NP: To be honest, the gallery could have been built anywhere and people would have come to visit us. So it is not so much that Inglewood was important to the gallery, but being here does bring people back into Inglewood. I hear lots of people say, “I have not been down here for years”, or “Inglewood was not that interesting so I never come down here”. The gallery, and the Atlantic Avenue Art Block, are one of many new businesses that have moved into Inglewood in the last 7 years. I think we are part of a trend; my hope is that this trend will turn into a lasting commitment to building a creative community that adds to what is already a very interesting residential and commercial neighbourhood.
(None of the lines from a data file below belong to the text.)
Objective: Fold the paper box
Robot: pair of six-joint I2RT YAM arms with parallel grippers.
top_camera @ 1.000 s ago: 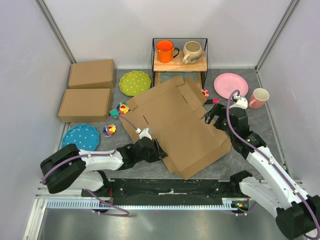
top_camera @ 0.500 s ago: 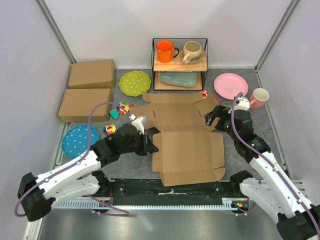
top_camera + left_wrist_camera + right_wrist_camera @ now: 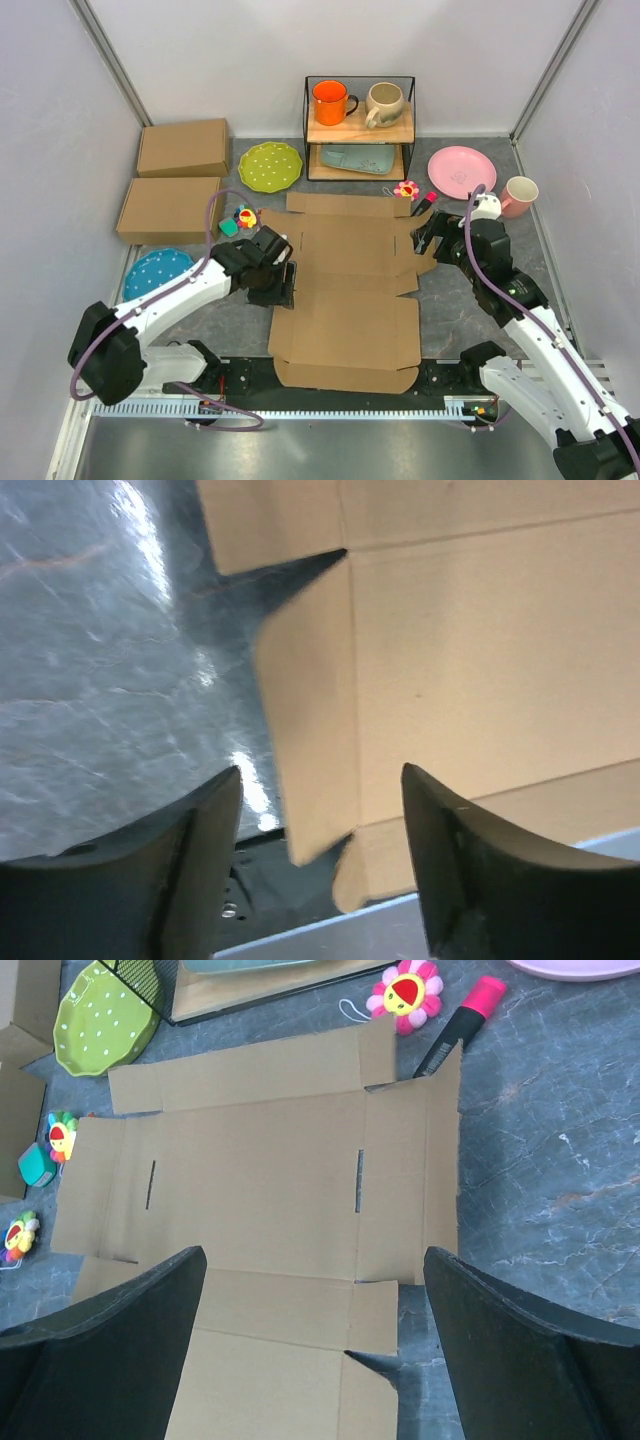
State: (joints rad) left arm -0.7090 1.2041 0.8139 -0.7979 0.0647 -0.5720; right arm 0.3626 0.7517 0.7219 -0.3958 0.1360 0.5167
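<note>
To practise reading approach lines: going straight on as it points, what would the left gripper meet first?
Probably the side flap of the flat brown corrugated cardboard sheet, which sits framed by the open left gripper. How far off it is remains unclear.

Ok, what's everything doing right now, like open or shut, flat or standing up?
Paper box: lying flat, not folded yet.
Left gripper: open, holding nothing.
Right gripper: open, holding nothing.
Back brown box: closed.
Front brown box: closed.
Orange mug: upright.
Cream mug: upright.
Pink mug: upright.
</note>
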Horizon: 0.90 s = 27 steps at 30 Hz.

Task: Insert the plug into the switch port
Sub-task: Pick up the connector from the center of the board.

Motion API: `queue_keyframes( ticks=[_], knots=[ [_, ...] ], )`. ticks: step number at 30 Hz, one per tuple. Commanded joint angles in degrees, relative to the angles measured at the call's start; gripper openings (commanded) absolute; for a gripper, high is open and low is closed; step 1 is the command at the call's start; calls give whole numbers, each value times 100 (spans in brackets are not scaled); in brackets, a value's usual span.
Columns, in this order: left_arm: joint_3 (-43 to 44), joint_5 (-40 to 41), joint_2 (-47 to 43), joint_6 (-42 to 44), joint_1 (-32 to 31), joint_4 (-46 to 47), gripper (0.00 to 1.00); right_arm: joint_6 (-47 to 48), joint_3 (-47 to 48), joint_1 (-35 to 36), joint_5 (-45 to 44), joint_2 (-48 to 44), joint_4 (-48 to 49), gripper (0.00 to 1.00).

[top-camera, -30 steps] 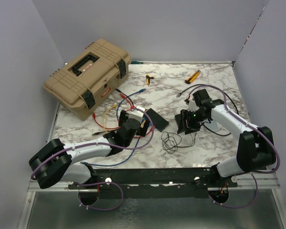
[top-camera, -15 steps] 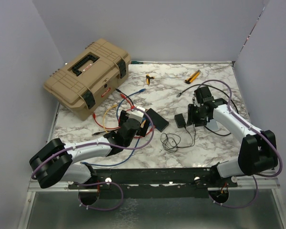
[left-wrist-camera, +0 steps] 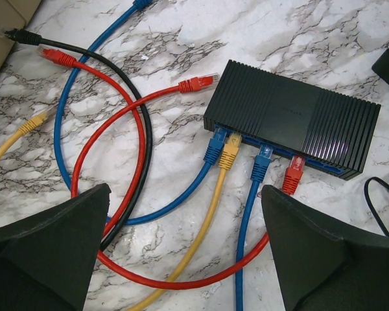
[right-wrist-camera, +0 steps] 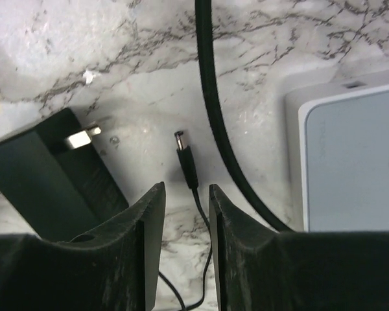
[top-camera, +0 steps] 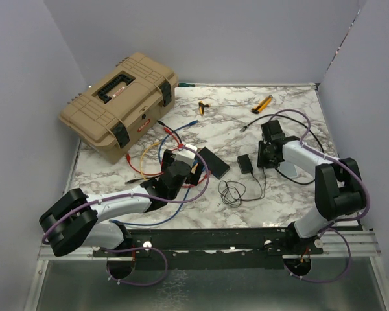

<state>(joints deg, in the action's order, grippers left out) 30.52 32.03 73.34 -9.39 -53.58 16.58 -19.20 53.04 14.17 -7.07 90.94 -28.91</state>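
On the right side of the marble table (top-camera: 214,123), your right gripper (right-wrist-camera: 185,191) is hovering low, fingers narrowly parted and clasping nothing. The plug (right-wrist-camera: 183,154) is lying just past their tips, its cord trailing back between them, with the white-grey box (right-wrist-camera: 350,162) nearby. Your left gripper (left-wrist-camera: 181,194) is gaping wide. Pale walls (top-camera: 214,39) are enclosing everything.

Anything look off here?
Nothing spilled or damaged. One oddity: the plug lies loose beside the white-grey box, not plugged in and not gripped, just ahead of the slightly parted jaws of the right gripper.
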Motion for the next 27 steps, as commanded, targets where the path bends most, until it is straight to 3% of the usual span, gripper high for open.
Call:
queue_keyframes(
  ticks=[1, 7, 14, 18, 23, 27],
  knots=[
    [112, 136, -75, 23, 23, -36, 99, 151, -71, -71, -311, 177, 390, 35],
    [119, 124, -74, 23, 22, -35, 99, 219, -166, -141, -313, 190, 486, 26],
    [128, 113, -32, 31, 20, -39, 99, 275, -244, -152, -74, 292, 578, 22],
    [138, 116, -4, 36, 21, -37, 99, 291, -241, -153, -5, 305, 539, 14],
    [143, 134, 13, 51, 20, -43, 99, 333, -155, -152, 51, 12, 319, 1],
    [150, 125, 43, 51, 22, -41, 99, 576, -23, -145, 368, -353, 166, 0]
  ],
)
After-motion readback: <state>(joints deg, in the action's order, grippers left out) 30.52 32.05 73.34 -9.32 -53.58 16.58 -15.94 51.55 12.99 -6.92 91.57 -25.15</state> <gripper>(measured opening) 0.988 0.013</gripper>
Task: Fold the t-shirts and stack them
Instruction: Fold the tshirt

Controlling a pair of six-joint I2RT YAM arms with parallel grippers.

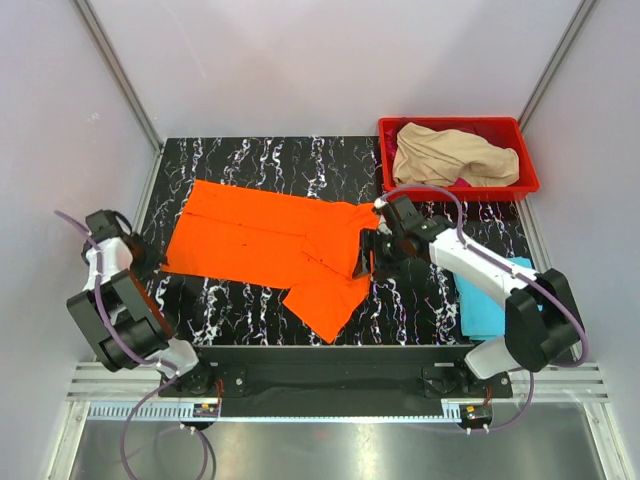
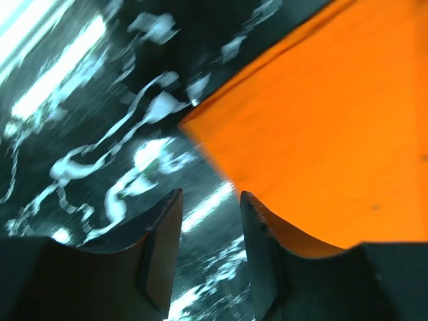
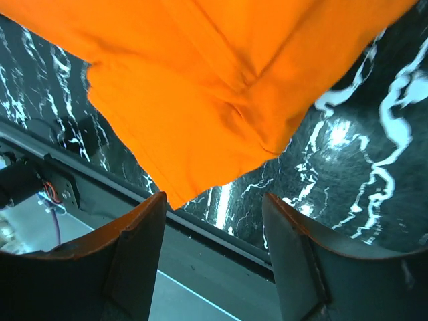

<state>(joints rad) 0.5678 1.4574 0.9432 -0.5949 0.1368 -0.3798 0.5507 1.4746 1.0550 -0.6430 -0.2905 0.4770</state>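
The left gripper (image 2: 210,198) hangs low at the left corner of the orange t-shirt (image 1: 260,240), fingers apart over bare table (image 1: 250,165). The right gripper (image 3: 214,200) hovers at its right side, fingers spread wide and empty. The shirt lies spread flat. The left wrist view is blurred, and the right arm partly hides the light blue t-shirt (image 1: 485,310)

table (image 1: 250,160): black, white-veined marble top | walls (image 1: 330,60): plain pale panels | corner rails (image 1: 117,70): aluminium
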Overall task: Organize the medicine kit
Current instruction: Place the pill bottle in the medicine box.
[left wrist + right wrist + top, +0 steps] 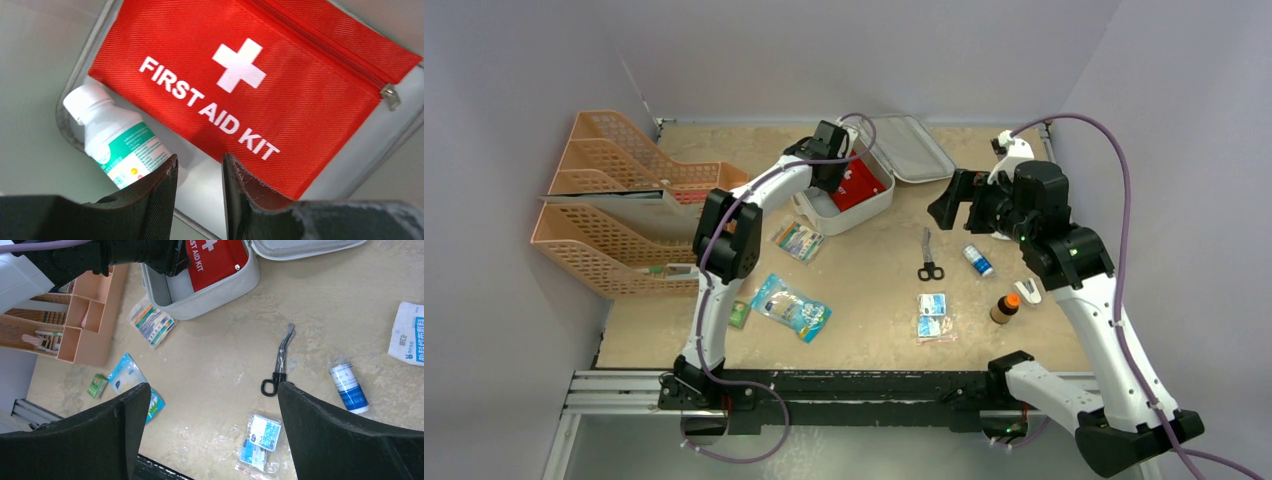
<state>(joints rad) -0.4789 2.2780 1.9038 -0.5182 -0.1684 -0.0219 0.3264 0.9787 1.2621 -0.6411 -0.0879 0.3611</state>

It is exciting to see a downtown neighbourhood so livable; while the trend is to continue to expand the suburbs, I am proud that Esker Foundation will contribute to the growth and sustainability of a vibrant, diverse, and livable core.
C.I.A.: What other Inglewood establishments do you feel are helping to shape the neighbourhood, and city?
NP: Inglewood has all sorts of really unique businesses and shops, making it one of the more interesting parts of the city. The whole of the Atlantic Avenue Art Block brings a huge number of creative people to Inglewood. Reva’s Eco Store is an amazing model for smart and sustainable consumerism. Frosst Books is a great resource for artist books and publications because the larger chains never carry this material. The farmers market started at The Area this year was a great way to shop and support local. I hope it expands and comes back next year.
Additionally, the planned redevelopment at Fort Calgary will shake some new life into a museum that has great potential. Fort Calgary sits on a huge amount of inner city land and river front. How they choose to preserve and celebrate this will be very important, especially with all high density housing planned around the site.
C.I.A.: What do you feel the Foundation gives back to the community?
NP: Creative capital is very important to any community; museums and galleries often become like magnets, attracting visitors, pulling in business. Esker Foundation will grow to become an important cultural destination in Canada; this will bring people into the neighbourhood and everyone will benefit.
Barriers of fear, disinterest, or prohibitively expensive entrance fees are often cited as reasons why the public do not go to museums or experience contemporary art. Esker Foundation is free to the public, as are all of our public programs – talks, tours, hands-on workshops. By making our gallery accessible to everyone we sincerely hope to continually achieve and foster the triple motto of Esker Foundation; art, dialogue, transformation.